EXERCISE DETAILS> Once the images are set aside, output the listing exactly as it stands.
* * *
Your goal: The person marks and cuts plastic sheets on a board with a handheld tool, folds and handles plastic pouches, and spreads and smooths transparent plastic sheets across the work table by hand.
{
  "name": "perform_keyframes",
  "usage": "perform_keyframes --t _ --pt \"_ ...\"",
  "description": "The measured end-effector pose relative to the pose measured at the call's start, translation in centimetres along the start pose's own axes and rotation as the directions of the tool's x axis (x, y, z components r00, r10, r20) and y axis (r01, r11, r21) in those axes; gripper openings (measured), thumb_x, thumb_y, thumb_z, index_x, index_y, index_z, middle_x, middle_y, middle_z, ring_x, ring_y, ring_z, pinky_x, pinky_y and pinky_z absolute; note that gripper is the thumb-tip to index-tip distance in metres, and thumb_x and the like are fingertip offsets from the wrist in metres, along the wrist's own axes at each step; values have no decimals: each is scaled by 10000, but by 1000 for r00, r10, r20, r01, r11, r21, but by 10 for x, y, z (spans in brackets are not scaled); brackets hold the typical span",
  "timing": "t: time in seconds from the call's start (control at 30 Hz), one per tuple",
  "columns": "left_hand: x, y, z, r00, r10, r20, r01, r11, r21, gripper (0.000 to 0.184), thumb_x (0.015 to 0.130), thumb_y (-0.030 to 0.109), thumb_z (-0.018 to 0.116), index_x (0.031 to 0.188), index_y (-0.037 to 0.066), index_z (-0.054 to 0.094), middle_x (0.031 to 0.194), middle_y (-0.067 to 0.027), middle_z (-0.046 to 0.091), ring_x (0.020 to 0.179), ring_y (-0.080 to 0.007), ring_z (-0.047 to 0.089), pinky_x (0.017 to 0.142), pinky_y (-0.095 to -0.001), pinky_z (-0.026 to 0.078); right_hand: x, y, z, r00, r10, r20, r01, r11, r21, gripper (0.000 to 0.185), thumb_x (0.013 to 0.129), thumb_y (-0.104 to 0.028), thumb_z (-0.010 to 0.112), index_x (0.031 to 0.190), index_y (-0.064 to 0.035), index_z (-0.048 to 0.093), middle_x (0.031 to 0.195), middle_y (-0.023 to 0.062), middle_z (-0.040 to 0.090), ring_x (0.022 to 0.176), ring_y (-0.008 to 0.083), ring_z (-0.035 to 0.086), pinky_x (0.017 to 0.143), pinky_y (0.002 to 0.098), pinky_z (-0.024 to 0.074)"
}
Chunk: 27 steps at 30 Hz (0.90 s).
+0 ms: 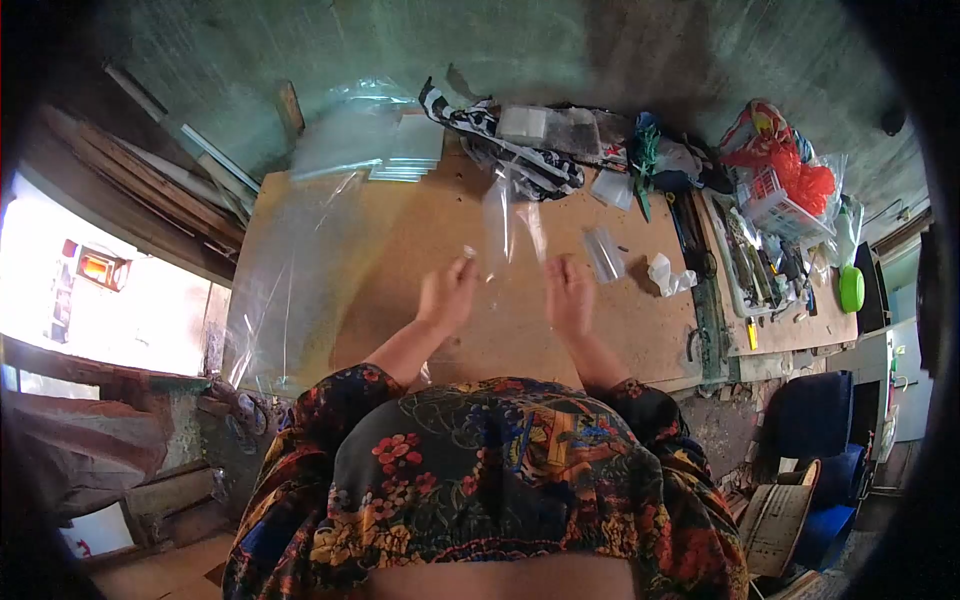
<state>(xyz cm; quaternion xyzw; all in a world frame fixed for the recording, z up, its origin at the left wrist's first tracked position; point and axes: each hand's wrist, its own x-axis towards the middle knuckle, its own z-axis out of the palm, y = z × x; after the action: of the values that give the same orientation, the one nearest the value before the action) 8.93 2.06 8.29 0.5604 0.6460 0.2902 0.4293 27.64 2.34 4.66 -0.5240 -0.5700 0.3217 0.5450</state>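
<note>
Both hands are raised over the brown board tabletop (pixel 400 250), with a clear plastic sheet (pixel 512 225) stretched between them. My left hand (pixel 449 293) pinches its left side near the lower corner, fingers closed. On the other side my right hand (pixel 570 292) is closed on the right edge of the same sheet. The sheet is transparent, so its exact outline is hard to make out. Just right of my right hand lies a small clear plastic piece (pixel 604 254), and beyond it a crumpled white piece (pixel 670 276).
Stacked clear sheets (pixel 408 150) lie at the back left, above a large plastic film (pixel 290 270). A striped cloth (pixel 530 170) is at the back. On the right are a tool tray (pixel 750 270), a white basket (pixel 785 210), a green lid (pixel 851 289) and a blue chair (pixel 810 415).
</note>
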Motion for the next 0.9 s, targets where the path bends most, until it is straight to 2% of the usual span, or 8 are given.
perform_keyframes --t 0.03,0.13,0.27,0.43,0.57,0.63,0.73,0.9 --pt "3 -9 1 971 -13 -240 36 995 93 369 875 333 455 741 15 584 601 -44 535 578 -120 518 565 -294 417 3 14 -2 971 161 -176 -153 987 58 213 858 -167 513 735 6 499 567 41 460 519 112 423 479 283 359" --pt "23 -49 -2 931 -211 -297 116 945 -307 361 874 313 459 692 21 567 580 -61 519 541 -133 488 548 -296 406 3 44 -6 915 356 -187 -343 934 101 205 898 -209 452 755 -61 460 530 -30 373 393 67 345 339 243 278" --pt "31 -67 -5 924 -272 -269 186 934 -306 371 865 315 470 653 23 556 581 -89 541 537 -180 504 552 -311 403 -10 32 7 763 637 -106 -527 710 468 216 895 -214 457 746 -58 446 526 -17 390 372 86 349 325 252 268" --pt "42 -45 -28 952 241 -191 -106 840 532 268 824 282 503 982 67 529 977 -128 570 898 -289 551 711 -390 434 -14 45 19 586 775 -234 -578 603 550 232 894 -209 453 727 -51 431 571 28 447 393 121 415 336 262 330" --pt "1 7 0 835 551 4 -418 629 655 417 807 306 499 1165 111 412 1210 -143 428 1066 -322 456 837 -442 396 -16 55 25 482 839 -253 -480 494 725 212 896 -174 418 735 -37 429 644 65 499 450 156 488 374 272 400" --pt "-20 11 24 921 266 283 -378 780 498 506 831 379 440 1252 115 340 1319 -146 302 1174 -329 357 928 -473 325 -20 69 30 526 837 -150 -533 462 708 152 893 -143 386 810 -23 428 712 89 533 530 189 545 428 278 452" --pt "-20 -15 45 962 218 166 -274 763 586 562 849 427 381 1307 117 279 1363 -148 240 1251 -339 239 989 -499 235 -42 76 42 648 748 143 -686 492 536 125 885 -127 383 857 -20 441 737 83 541 572 199 565 441 270 455" --pt "4 -45 31 959 101 265 -258 703 663 588 861 433 355 1348 140 204 1396 -143 169 1281 -356 157 1019 -521 124 -62 25 24 297 535 791 -859 512 -24 155 841 -144 471 780 -7 509 816 105 611 651 200 604 539 279 474"
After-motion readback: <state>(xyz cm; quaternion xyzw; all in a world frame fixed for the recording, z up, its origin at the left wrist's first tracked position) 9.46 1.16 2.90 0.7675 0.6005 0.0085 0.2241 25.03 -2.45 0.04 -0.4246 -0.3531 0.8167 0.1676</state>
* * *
EXERCISE OUTPUT>
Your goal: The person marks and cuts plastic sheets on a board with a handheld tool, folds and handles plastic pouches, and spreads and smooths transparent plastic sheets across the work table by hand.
{
  "name": "perform_keyframes",
  "usage": "perform_keyframes --t _ --pt \"_ ...\"",
  "description": "The measured end-effector pose relative to the pose measured at the call's start, translation in centimetres along the start pose's own axes and rotation as the directions of the tool's x axis (x, y, z components r00, r10, r20) and y axis (r01, r11, r21) in those axes; gripper openings (measured), thumb_x, thumb_y, thumb_z, index_x, index_y, index_z, middle_x, middle_y, middle_z, ring_x, ring_y, ring_z, pinky_x, pinky_y and pinky_z absolute; note that gripper is the thumb-tip to index-tip distance in metres, and thumb_x and the like are fingertip offsets from the wrist in metres, along the wrist's own axes at each step; values have no decimals: each is scaled by 10000, but by 1000 for r00, r10, r20, r01, r11, r21, but by 10 for x, y, z (spans in brackets are not scaled); brackets hold the typical span",
  "timing": "t: time in seconds from the call's start (control at 30 Hz), one per tuple",
  "columns": "left_hand: x, y, z, r00, r10, r20, r01, r11, r21, gripper (0.000 to 0.184), thumb_x (0.015 to 0.130), thumb_y (-0.030 to 0.109), thumb_z (-0.018 to 0.116), index_x (0.031 to 0.188), index_y (-0.037 to 0.066), index_z (-0.054 to 0.094), middle_x (0.031 to 0.194), middle_y (-0.067 to 0.027), middle_z (-0.046 to 0.091), ring_x (0.020 to 0.179), ring_y (-0.080 to 0.007), ring_z (-0.047 to 0.089), pinky_x (0.017 to 0.142), pinky_y (-0.095 to -0.001), pinky_z (-0.026 to 0.078); right_hand: x, y, z, r00, r10, r20, r01, r11, r21, gripper (0.000 to 0.185), thumb_x (0.013 to 0.129), thumb_y (-0.104 to 0.028), thumb_z (-0.010 to 0.112), index_x (0.031 to 0.190), index_y (-0.064 to 0.035), index_z (-0.048 to 0.093), middle_x (0.031 to 0.195), middle_y (-0.023 to 0.062), middle_z (-0.040 to 0.090), ring_x (0.022 to 0.176), ring_y (-0.008 to 0.083), ring_z (-0.035 to 0.086), pinky_x (0.017 to 0.143), pinky_y (0.002 to 0.098), pinky_z (-0.024 to 0.074)"
}
Chunk: 27 steps at 30 Hz (0.90 s).
+0 ms: 
<state>(xyz cm; quaternion xyzw; all in a world frame fixed for the recording, z up, its origin at the left wrist's first tracked position; point and axes: each hand's wrist, its own x-axis towards the middle knuckle, its own z-axis out of the palm, y = z × x; after the action: of the values that give the same orientation, the one nearest the value before the action) 8.93 2.06 8.29 0.5604 0.6460 0.2902 0.4293 27.64 2.34 4.66 -0.5240 -0.5700 0.3217 0.5450</state>
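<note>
Both hands are raised over the brown board tabletop (pixel 400 250), with a clear plastic sheet (pixel 512 225) stretched between them. My left hand (pixel 449 293) pinches its left side near the lower corner, fingers closed. On the other side my right hand (pixel 570 292) is closed on the right edge of the same sheet. The sheet is transparent, so its exact outline is hard to make out. Just right of my right hand lies a small clear plastic piece (pixel 604 254), and beyond it a crumpled white piece (pixel 670 276).
Stacked clear sheets (pixel 408 150) lie at the back left, above a large plastic film (pixel 290 270). A striped cloth (pixel 530 170) is at the back. On the right are a tool tray (pixel 750 270), a white basket (pixel 785 210), a green lid (pixel 851 289) and a blue chair (pixel 810 415).
</note>
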Motion for the next 0.9 s, targets where the path bends most, until it is straight to 2% of the usual span, or 8 are given.
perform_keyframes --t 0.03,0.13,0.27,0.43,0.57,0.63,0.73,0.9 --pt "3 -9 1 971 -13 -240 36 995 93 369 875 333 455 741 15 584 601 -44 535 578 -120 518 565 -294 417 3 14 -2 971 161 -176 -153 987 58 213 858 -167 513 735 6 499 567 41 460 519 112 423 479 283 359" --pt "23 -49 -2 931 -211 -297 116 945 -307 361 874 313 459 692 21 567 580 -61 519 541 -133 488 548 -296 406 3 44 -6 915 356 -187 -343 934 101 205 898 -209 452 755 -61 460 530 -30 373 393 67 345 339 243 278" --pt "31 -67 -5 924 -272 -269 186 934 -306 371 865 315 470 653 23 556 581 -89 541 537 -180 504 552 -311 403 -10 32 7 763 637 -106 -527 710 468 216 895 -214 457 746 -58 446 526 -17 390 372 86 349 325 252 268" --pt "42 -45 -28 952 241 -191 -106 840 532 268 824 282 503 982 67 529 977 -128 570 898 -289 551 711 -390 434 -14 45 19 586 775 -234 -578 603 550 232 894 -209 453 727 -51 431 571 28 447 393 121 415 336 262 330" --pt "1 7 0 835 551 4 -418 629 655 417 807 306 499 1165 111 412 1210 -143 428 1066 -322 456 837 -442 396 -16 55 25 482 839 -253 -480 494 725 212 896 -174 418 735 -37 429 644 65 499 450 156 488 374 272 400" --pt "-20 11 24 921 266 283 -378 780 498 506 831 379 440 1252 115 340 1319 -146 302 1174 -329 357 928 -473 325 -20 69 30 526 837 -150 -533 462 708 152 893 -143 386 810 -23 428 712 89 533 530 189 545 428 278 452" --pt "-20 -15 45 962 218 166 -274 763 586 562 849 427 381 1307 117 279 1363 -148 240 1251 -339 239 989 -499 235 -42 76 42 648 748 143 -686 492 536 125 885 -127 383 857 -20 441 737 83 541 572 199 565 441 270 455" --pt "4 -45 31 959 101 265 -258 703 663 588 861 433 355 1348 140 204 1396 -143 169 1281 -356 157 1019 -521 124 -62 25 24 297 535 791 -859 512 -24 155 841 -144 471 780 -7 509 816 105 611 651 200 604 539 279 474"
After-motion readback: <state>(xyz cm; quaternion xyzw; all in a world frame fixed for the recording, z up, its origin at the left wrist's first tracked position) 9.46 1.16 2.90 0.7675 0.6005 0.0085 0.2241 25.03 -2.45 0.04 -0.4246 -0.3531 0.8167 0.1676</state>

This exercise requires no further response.